— WHAT IS REQUIRED —
Look through the data below, tally the lines where "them" occurs, and write the total alone.

===== INPUT DATA

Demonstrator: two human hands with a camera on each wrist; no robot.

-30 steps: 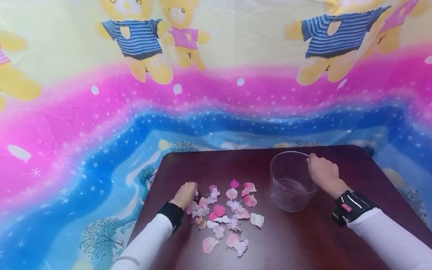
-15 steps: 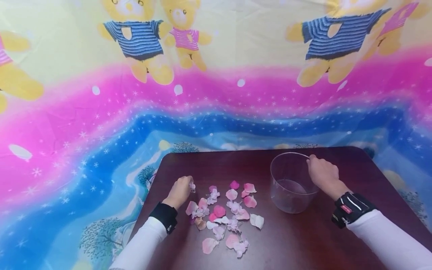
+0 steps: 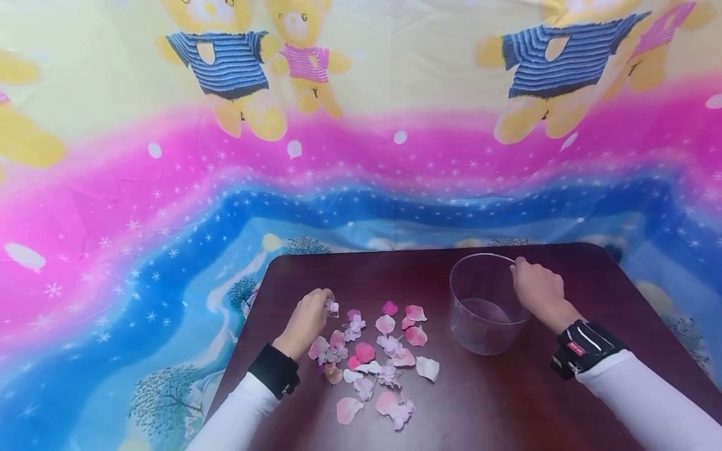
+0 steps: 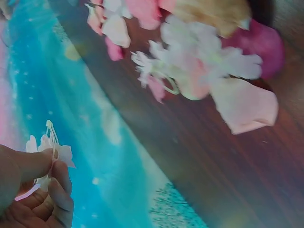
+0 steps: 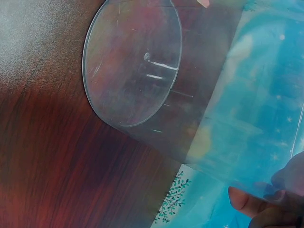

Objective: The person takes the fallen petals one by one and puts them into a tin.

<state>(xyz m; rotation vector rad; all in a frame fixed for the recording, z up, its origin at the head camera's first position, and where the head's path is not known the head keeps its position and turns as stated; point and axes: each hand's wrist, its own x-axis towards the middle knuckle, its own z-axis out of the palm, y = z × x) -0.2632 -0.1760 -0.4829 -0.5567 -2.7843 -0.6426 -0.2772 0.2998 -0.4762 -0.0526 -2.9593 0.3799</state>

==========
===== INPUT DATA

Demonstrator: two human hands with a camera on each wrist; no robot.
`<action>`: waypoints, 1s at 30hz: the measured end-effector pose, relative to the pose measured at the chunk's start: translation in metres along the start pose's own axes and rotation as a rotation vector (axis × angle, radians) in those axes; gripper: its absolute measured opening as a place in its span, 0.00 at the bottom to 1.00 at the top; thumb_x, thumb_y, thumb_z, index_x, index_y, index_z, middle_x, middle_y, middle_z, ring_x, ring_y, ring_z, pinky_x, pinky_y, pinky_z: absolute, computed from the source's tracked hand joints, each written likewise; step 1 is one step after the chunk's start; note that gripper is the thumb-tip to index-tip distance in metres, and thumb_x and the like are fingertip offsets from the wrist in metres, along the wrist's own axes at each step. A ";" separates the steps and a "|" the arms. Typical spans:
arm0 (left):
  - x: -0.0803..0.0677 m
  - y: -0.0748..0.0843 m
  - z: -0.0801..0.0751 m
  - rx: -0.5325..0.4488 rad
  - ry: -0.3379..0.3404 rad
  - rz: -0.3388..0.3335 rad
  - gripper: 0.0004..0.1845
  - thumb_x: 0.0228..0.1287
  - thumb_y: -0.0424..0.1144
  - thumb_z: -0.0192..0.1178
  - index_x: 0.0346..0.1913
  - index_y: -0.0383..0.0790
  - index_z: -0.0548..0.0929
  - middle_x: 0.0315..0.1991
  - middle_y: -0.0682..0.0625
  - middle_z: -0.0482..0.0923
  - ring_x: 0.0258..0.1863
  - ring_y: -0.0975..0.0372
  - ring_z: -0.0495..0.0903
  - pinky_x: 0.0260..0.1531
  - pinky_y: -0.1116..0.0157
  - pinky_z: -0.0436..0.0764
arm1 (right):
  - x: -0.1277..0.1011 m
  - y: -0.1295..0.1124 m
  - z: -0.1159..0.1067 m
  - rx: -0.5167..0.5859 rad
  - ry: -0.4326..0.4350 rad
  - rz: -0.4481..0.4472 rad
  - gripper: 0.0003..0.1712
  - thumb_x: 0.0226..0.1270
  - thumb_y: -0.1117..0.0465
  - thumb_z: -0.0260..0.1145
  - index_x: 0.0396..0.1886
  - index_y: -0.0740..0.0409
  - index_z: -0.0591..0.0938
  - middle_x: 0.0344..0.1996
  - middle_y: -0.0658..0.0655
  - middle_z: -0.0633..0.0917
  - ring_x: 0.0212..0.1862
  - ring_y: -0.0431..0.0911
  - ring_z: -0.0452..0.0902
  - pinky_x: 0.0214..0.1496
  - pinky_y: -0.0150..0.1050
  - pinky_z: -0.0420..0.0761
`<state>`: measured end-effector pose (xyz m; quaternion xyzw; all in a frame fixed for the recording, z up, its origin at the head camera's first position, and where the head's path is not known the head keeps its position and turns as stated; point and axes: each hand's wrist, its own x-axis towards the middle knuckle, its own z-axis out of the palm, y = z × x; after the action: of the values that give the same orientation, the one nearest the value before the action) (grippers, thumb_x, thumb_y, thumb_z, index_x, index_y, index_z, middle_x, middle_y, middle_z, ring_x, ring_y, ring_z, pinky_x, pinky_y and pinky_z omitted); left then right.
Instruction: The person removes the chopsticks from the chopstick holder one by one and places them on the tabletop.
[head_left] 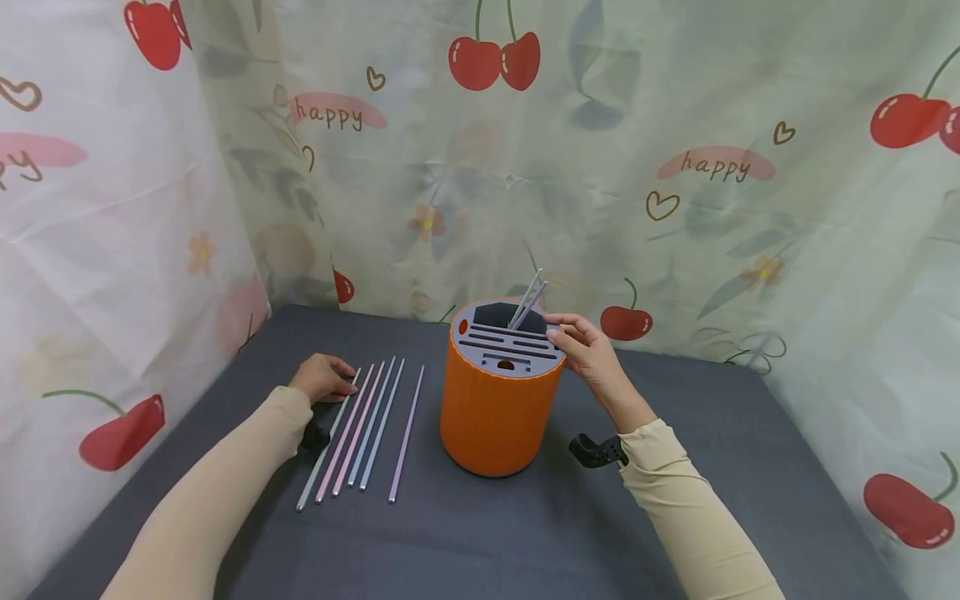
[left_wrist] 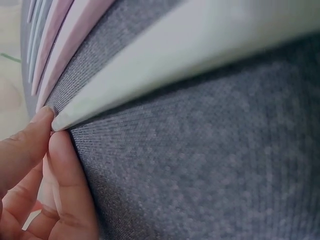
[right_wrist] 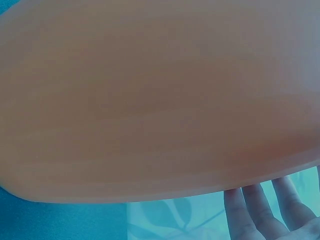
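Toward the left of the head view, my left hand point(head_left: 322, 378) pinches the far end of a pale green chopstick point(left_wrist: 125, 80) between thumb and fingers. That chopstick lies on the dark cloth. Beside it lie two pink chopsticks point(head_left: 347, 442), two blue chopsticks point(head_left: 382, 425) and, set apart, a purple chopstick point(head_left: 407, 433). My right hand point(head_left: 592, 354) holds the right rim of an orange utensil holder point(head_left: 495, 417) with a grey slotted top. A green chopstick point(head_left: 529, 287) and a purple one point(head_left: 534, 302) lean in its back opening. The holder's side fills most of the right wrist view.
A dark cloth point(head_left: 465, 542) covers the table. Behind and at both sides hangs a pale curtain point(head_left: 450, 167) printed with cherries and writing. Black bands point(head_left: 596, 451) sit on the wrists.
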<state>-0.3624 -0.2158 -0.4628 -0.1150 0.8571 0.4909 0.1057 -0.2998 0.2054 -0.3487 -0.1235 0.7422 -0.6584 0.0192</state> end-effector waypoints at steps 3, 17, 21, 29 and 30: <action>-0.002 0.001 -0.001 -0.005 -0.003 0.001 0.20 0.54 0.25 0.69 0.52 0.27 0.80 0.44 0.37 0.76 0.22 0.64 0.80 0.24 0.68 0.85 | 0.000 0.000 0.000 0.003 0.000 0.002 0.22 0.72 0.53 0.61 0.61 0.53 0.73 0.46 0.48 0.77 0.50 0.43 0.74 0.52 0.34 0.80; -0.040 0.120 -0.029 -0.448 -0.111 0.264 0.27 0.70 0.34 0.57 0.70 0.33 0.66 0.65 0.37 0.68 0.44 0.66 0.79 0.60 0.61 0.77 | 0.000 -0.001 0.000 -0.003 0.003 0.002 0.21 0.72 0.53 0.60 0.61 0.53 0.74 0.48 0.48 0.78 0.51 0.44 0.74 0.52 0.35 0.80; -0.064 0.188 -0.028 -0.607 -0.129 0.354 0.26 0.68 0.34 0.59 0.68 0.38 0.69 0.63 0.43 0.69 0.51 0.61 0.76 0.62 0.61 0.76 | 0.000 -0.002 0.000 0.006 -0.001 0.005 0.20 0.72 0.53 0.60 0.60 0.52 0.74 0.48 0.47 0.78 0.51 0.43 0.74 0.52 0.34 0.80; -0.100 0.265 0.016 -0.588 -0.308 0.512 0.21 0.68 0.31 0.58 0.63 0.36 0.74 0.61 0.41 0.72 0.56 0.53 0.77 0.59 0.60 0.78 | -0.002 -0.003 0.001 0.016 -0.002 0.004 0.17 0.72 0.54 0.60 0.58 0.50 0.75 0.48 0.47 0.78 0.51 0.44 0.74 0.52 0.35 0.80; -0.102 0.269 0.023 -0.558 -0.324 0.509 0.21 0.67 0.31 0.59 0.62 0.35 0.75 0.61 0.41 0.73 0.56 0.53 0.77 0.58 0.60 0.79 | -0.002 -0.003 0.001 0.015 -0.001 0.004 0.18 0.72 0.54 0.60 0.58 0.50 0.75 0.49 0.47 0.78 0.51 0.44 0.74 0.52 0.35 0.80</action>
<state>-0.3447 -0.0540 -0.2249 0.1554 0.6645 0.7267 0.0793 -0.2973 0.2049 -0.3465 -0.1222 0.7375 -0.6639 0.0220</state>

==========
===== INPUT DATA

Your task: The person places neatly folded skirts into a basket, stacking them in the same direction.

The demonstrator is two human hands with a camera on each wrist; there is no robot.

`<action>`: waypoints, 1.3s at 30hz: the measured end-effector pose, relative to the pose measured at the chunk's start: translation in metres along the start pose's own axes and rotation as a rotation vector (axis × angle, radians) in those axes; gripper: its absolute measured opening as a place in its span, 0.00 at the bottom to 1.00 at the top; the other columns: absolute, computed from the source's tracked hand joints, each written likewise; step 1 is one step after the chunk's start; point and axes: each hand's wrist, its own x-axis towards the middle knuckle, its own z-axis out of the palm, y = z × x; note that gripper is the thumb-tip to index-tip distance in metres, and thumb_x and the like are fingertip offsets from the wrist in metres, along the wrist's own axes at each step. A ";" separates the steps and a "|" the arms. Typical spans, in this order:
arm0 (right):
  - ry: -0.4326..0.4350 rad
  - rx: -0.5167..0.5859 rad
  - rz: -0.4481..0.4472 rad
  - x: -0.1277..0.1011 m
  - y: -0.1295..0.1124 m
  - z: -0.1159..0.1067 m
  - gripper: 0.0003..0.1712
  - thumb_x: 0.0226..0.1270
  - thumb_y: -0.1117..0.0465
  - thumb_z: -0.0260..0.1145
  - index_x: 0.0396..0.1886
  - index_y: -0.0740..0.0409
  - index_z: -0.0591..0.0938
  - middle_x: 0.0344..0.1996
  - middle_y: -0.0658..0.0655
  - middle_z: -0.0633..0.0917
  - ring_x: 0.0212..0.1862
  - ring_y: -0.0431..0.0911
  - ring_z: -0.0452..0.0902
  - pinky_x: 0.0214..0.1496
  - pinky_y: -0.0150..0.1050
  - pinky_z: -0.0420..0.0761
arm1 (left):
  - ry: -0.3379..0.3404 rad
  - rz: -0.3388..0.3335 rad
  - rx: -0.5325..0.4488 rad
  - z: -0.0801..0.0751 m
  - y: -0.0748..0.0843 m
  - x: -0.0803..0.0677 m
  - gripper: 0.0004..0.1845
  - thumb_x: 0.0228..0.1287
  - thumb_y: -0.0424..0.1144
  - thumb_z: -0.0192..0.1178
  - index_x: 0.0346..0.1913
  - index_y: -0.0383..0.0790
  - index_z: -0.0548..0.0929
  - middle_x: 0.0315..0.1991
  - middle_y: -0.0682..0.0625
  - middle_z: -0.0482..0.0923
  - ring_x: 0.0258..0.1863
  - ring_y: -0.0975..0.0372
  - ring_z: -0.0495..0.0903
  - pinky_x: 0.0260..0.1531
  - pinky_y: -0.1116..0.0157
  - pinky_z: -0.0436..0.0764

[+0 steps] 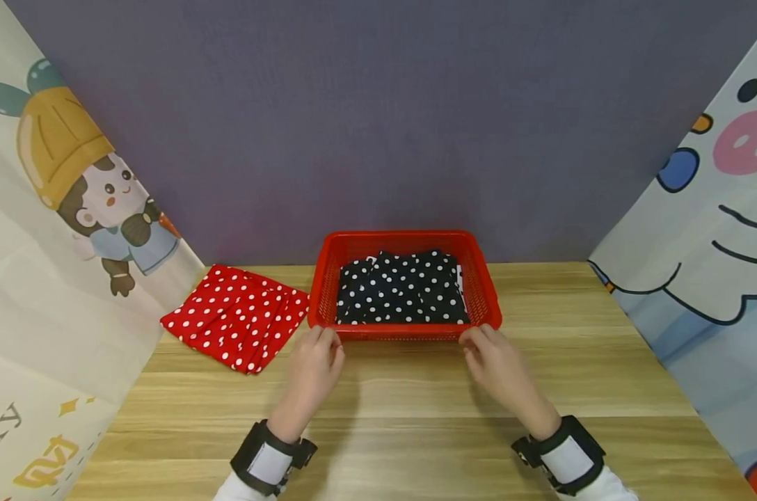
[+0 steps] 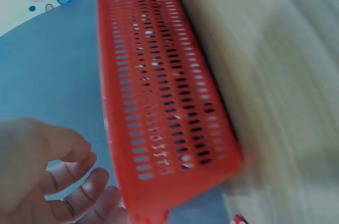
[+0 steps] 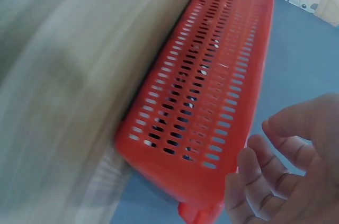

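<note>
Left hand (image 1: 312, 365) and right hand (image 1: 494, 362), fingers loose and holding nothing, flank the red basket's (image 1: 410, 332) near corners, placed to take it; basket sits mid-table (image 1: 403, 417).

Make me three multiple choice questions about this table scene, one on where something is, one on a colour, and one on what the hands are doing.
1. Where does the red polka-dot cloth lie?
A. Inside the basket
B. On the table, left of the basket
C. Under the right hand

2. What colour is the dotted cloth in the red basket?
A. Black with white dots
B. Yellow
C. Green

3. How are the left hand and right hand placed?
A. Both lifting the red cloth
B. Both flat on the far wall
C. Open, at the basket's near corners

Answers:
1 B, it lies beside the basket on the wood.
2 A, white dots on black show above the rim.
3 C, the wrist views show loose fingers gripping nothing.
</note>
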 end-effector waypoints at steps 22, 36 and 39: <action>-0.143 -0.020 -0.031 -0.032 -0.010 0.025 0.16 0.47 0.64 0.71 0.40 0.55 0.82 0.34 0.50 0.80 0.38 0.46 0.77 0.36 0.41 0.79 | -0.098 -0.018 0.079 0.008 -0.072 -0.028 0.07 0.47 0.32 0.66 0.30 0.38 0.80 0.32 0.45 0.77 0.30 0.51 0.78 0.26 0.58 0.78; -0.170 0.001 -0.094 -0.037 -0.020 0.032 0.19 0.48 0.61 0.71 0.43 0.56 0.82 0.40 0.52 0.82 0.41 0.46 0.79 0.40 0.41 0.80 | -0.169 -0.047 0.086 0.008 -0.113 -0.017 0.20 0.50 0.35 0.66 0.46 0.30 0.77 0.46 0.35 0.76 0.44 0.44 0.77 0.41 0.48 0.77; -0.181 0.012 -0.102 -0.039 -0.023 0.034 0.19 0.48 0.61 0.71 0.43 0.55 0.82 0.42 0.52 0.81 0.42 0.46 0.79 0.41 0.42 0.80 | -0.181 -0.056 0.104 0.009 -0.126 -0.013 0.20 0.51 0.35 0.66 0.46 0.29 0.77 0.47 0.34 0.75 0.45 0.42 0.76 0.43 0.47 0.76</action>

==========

— ANSWER SPACE —
3